John Carpenter: The All Dayer at Stockport Plaza
Tom Grieve, Cinema EditorGrimm Up North follow up their celebration of Guillermo Del Toro at Stockport Plaza with another day-long dedication to one of the titans of genre cinema. This time it’s John Carpenter’s turn. The director, who helped define the slasher movie with Halloween, and delivered one of the pillars of science fiction cinema with The Thing, has an obscene catalogue of riches to pick from and there’s not a dud amongst the four chosen by Grimm.
Toiling in the margins of the industry, Carpenter’s cinema is characterised by a knack for narrative economy and an unpretentious formal mastery: he knows exactly where to place his camera, how to play with point-of-view, how to build and release tension through the cut, and, above all, how to conjure beautiful images from the ugliest of scenarios. Not hampered by his largely small working budgets – as evidenced by the iconic electronic scores the director writes and records himself – Carpenter’s disreputable thrillers, expressive horrors and atmospheric sci-fi movies are the very definition of what critic Manny Farber termed ‘termite art’.
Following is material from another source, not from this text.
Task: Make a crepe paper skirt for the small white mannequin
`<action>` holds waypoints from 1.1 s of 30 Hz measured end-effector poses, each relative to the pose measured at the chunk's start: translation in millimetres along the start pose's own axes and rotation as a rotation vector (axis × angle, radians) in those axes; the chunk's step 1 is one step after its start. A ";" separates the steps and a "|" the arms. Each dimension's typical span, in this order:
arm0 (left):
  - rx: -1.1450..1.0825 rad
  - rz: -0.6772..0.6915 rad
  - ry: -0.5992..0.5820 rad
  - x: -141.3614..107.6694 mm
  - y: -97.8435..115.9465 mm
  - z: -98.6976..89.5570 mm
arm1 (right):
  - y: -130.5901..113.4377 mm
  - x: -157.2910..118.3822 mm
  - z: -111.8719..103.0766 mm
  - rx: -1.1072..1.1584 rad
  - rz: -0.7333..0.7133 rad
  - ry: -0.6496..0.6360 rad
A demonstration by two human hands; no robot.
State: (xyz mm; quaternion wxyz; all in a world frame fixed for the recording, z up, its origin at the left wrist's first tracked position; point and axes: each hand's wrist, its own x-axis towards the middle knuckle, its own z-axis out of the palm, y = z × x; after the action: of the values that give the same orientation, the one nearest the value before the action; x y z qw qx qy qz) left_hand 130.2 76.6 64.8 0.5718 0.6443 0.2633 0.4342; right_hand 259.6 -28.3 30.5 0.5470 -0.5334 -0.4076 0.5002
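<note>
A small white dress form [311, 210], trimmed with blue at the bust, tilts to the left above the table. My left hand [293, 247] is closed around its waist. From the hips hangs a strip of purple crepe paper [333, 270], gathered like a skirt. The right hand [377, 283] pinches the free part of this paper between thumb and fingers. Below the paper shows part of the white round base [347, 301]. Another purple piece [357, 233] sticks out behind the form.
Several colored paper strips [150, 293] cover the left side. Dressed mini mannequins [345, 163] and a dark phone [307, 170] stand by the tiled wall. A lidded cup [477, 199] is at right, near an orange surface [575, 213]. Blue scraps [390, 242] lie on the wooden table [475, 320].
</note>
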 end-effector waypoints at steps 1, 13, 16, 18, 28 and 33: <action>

The marathon begins with a bang as Assault on Precinct 13 reworks Howard Hawks’ classic prison siege western Rio Bravo into a lean and mean L.A. gang story that showcases Carpenter’s snappy writing and first-rate set piece skills. Then, The Prince of Darkness takes that single location setting – this time a neglected Los Angeles church – and adds a transcendental high-concept, religio-apocalypse angle that results in one of the genre-master’s most underrated works.
Continuing the supernatural theme is The Fog – a pirate-leper-ghost-slasher that’s as absurdly outlandish as it sounds – which mines its small town setting for a gorgeous, pacy horror in the tradition of Alfred Hitchcock’s The Birds and Steven Spielberg’s Jaws. Lastly, Christine demonstrates Carpenter’s range as he engineers a movie that effortlessly shifts gears from what begins as a first-rate high-school drama, into a terrifying study of maniacal ego – all via a possessed muscle car realised with some astonishing practical effects.